— AIM OF THE TASK —
Show the lines below that contain the string "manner".

— AVAILABLE DATA —
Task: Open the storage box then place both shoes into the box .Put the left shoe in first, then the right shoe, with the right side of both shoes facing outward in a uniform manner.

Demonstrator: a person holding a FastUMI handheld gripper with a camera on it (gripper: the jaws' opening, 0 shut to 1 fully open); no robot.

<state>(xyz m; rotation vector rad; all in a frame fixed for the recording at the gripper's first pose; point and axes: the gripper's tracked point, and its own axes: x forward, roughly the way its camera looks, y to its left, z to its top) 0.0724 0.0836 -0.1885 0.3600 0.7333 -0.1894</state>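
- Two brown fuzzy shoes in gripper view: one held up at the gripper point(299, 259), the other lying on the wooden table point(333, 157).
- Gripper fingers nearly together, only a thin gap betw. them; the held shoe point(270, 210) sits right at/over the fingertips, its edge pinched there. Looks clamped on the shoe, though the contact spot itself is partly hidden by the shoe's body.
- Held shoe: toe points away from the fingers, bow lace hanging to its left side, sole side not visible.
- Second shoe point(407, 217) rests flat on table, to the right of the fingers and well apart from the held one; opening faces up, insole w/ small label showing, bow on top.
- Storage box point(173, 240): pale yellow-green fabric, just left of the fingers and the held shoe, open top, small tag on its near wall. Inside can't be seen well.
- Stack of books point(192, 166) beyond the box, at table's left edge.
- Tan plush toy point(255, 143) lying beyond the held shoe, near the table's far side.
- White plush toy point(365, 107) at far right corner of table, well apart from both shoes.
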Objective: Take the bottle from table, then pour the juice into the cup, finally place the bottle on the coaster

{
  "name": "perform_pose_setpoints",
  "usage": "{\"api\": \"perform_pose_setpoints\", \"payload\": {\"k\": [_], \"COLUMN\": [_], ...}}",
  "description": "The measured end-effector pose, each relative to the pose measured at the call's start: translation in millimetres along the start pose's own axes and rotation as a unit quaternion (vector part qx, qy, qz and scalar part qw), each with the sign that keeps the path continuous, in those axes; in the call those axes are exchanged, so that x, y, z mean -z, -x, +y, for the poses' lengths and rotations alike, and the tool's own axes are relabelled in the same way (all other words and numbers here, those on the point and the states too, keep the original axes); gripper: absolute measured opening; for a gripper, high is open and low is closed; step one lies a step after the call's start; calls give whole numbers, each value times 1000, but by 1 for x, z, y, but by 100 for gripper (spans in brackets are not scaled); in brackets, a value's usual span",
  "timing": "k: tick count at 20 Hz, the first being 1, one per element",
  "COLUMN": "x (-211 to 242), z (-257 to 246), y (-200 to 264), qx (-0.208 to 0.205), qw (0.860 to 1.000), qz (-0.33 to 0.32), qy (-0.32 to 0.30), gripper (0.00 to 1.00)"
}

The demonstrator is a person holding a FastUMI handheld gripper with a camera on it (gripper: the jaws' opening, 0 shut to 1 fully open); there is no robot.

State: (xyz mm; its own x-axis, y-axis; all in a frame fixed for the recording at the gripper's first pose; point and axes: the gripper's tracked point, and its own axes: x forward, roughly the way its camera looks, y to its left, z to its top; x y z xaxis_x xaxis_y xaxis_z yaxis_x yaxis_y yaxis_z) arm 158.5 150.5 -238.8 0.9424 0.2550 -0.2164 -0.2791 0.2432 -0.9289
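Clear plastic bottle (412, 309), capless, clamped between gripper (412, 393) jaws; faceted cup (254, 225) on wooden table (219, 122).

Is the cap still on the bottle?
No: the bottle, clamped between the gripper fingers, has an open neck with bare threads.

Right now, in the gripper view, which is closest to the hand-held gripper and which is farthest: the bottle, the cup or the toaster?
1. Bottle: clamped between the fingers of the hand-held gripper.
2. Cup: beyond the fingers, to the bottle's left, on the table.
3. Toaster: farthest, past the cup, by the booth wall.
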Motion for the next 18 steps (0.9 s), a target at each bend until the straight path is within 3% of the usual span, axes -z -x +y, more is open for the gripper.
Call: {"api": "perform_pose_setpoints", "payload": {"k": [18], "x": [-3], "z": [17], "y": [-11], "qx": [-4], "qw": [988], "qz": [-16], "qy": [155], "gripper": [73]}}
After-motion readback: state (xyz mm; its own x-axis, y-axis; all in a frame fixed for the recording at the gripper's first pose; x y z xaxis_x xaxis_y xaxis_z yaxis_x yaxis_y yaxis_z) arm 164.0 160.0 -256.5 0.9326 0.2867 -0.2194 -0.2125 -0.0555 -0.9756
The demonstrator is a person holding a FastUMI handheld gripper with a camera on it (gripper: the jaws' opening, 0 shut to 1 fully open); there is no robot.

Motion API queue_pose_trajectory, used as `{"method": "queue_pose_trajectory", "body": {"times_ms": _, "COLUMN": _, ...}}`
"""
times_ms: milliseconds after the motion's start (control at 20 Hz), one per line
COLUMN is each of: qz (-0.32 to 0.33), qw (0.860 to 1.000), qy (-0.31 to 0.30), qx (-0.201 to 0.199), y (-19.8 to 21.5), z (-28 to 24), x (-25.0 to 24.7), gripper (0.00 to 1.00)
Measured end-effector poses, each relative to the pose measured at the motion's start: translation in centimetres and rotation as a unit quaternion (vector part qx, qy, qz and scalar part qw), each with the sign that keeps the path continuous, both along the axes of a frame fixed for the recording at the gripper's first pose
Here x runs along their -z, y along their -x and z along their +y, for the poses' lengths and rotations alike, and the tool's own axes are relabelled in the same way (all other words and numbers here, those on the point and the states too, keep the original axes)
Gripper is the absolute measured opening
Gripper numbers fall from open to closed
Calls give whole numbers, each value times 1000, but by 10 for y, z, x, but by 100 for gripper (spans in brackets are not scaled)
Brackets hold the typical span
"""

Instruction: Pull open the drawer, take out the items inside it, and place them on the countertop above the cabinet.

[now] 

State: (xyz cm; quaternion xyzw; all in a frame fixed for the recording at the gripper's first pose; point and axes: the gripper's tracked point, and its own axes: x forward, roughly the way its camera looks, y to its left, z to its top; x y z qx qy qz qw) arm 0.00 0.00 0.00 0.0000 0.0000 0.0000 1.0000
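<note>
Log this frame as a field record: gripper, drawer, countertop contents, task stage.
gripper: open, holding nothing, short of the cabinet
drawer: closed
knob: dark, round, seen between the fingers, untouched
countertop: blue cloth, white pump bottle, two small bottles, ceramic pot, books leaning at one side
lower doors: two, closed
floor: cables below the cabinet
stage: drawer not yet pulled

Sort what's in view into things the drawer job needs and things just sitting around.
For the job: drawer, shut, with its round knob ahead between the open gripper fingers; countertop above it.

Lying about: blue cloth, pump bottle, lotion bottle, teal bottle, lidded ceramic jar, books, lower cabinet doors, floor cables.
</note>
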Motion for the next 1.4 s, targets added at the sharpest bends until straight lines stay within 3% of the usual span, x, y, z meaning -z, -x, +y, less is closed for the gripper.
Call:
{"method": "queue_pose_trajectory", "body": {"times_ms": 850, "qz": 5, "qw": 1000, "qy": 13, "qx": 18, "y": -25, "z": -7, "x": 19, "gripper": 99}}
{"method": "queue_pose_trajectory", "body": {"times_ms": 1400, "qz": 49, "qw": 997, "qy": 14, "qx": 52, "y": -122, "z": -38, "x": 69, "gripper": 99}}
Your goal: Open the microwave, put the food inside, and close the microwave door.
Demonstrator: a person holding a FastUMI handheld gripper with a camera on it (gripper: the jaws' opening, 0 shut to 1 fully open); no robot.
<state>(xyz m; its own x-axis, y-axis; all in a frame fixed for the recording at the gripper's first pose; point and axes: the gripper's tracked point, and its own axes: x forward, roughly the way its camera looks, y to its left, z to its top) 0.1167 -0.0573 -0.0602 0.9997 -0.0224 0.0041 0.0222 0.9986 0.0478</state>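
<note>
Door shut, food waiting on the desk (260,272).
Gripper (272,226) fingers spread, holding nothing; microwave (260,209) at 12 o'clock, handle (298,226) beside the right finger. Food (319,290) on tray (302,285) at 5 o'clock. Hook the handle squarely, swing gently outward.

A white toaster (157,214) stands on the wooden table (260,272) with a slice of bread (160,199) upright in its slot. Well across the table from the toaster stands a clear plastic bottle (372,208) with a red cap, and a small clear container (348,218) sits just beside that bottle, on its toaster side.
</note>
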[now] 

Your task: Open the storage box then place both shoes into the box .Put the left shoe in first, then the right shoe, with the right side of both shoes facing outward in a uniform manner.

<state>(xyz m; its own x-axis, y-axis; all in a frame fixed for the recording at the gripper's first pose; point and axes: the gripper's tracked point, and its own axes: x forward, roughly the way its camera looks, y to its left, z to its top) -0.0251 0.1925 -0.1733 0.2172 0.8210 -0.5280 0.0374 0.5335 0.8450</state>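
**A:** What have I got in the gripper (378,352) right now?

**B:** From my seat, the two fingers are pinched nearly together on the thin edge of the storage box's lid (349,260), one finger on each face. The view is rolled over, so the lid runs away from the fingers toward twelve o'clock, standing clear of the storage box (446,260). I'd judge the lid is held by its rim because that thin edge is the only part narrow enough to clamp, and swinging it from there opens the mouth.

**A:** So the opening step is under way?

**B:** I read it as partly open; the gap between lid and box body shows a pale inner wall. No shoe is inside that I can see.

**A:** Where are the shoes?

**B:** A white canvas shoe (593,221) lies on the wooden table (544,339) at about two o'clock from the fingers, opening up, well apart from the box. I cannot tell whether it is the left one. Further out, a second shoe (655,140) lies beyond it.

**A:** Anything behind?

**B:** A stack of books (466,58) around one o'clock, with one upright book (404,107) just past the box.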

— RESPONSE —
Task: Open the storage box then place both shoes into the box .Put the left shoe in first, then the right shoe, with the right side of both shoes facing outward in a uniform manner.
Your task: Open the storage box then place both shoes into the box .Put the left shoe in first, then the right shoe, with the right side of both shoes facing outward in a uniform manner.

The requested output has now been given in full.